Moraes alegou que o pedido era juridicamente incabível, pois o processo que resultou na condenação de Bolsonaro foi encerrado em novembro, e a pena já está sendo cumprida. A defesa do ex-presidente, representada pelos advogados Celso Vilardi, Paulo da Cunha Bueno, Daniel Tesser, Renata Kalim, Domitila Kohler e Eduardo Ferreira da Silva, tentou que o julgamento fosse ampliado para a Primeira Turma do STF, que conta com dez ministros atualmente, já que a cadeira de Luís Roberto Barroso está vaga.
Moraes considerou que essa medida não se aplicaria ao caso, uma vez que o processo estava já com sentença final. O único voto favorável à absolvição de Bolsonaro na análise do mérito da ação foi de Luiz Fux, que deixou a Primeira Turma a seu pedido e não participa da análise dos recursos.

Fux foi o único a se posicionar favoravelmente à absolvição do ex-presidente durante o julgamento, mas sua decisão não foi suficiente para reverter a condenação. O recurso agora foi rejeitado por Moraes, consolidando o andamento do caso.
A condenação de Bolsonaro ocorreu em novembro, quando Moraes declarou o trânsito em julgado da ação penal e oficializou a sentença. O ex-presidente foi condenado a 27 anos e 3 meses de prisão pelos crimes de liderar uma trama golpista, organizar uma ação criminosa armada e deteriorar patrimônio público.
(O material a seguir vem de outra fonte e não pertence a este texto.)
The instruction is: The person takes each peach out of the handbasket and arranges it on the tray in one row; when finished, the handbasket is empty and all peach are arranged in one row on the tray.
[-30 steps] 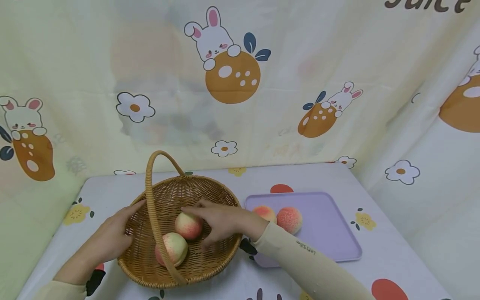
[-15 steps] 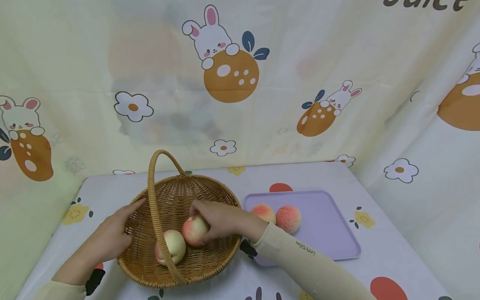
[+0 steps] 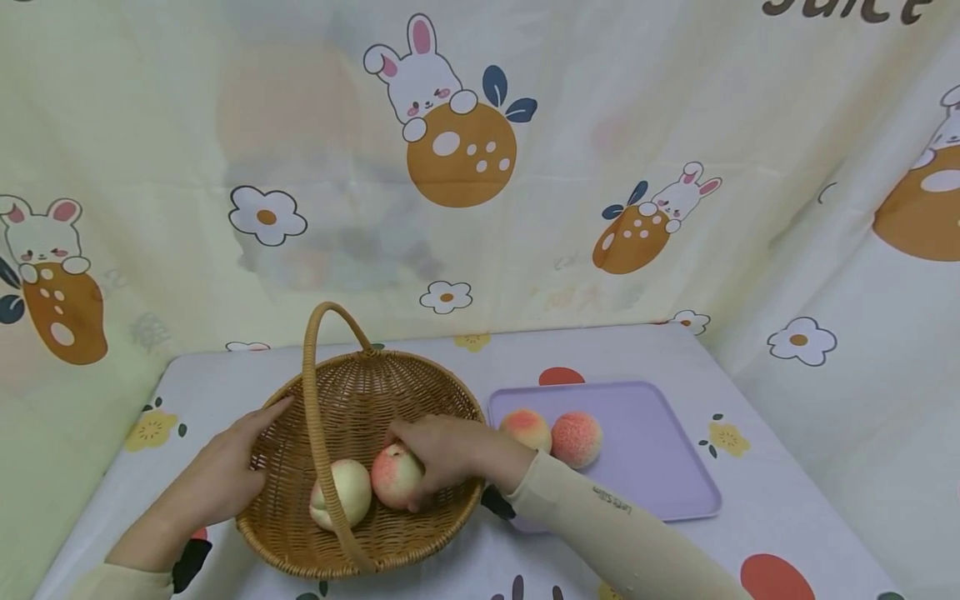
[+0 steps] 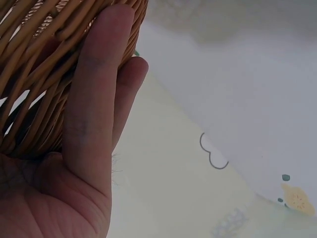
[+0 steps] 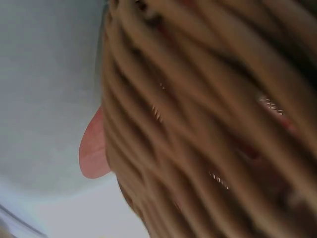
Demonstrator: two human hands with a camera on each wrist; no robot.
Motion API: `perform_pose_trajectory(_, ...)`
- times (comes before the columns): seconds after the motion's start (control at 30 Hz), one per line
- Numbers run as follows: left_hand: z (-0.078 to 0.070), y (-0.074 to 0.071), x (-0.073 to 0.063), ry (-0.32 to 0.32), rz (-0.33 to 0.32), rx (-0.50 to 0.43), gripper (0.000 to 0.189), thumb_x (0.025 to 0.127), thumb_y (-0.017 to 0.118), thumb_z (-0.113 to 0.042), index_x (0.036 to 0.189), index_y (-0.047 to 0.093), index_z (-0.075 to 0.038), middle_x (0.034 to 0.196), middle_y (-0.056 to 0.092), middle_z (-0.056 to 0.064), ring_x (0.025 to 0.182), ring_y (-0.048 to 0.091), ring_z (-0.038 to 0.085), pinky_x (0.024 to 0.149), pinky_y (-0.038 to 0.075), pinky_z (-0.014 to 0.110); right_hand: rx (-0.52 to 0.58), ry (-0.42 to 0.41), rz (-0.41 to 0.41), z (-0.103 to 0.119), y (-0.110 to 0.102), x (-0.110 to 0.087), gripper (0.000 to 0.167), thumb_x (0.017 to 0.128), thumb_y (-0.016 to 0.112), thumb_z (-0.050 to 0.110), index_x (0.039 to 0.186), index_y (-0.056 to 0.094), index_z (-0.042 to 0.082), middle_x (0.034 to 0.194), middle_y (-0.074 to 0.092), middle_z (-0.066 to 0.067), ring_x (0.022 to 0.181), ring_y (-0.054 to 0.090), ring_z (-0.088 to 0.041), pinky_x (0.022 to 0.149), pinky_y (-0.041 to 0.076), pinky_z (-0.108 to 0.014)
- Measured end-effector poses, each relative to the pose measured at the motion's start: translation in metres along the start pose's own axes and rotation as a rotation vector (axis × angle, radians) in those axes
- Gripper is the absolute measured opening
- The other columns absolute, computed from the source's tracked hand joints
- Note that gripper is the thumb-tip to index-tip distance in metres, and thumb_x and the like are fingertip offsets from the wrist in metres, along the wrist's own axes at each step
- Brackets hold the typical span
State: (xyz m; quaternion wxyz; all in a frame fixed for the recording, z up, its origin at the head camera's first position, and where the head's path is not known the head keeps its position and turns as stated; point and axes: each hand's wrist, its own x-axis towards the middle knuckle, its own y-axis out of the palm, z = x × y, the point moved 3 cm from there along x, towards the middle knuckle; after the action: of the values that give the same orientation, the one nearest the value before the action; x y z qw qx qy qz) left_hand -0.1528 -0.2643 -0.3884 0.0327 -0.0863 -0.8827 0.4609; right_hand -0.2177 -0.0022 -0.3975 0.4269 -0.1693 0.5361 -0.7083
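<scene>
Head view: the right hand [image 3: 442, 454] reaches into a wicker basket [image 3: 367, 375], thumb and fingers clamped on a peach [image 3: 393, 477] at its eight to nine o'clock. A second peach [image 3: 350, 492] lies just beside, at nine o'clock of the first. The left hand [image 3: 225, 471], fingers extended, touches the basket's nine o'clock side. Room within the rim lies at twelve o'clock of both peaches; the handle [image 3: 313, 417] arches across the second. At three o'clock, a purple tray [image 3: 645, 450] bears a yellow-red peach [image 3: 527, 429] and a pinker peach [image 3: 577, 439]; the right sleeve [image 3: 600, 512] covers its near-left corner.

Left wrist view: straight fingers lie along the weave, at ten o'clock; pale patterned cloth [image 4: 198, 109] spreads towards three.

Right wrist view: blurred wicker spans twelve to five o'clock; the grip cannot be told here.
</scene>
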Motion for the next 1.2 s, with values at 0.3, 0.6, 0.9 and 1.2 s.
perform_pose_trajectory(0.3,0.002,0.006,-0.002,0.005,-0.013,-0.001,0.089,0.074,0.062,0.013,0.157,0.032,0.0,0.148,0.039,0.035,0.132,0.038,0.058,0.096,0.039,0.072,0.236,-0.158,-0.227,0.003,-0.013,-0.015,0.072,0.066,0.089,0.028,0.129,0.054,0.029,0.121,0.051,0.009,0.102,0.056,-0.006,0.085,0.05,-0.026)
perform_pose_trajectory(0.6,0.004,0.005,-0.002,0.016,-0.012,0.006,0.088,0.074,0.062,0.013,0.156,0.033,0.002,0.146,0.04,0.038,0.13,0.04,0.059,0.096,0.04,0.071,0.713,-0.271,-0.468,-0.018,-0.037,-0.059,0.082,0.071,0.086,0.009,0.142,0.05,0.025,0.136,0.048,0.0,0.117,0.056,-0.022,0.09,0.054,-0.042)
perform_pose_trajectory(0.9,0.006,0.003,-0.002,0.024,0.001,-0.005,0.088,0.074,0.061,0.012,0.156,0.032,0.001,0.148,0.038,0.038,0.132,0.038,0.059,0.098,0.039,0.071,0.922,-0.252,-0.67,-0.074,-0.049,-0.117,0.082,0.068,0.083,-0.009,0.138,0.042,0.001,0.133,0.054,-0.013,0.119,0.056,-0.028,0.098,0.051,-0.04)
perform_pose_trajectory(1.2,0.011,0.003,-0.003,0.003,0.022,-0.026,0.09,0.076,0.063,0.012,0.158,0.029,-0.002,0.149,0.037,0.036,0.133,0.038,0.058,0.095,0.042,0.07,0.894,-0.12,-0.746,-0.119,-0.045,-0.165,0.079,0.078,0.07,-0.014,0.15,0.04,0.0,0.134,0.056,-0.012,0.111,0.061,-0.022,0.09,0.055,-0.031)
A acusação envolveu sua participação no ataque às sedes dos Três Poderes em 8 de janeiro de 2023, após a vitória de Lula nas eleições presidenciais de 2022.
Os ministros da Primeira Turma do STF consideraram Bolsonaro culpado pelos crimes relacionados ao golpe de Estado e pela tentativa de abolição do Estado democrático de Direito. O ex-presidente está atualmente preso na Superintendência da Polícia Federal no Distrito Federal.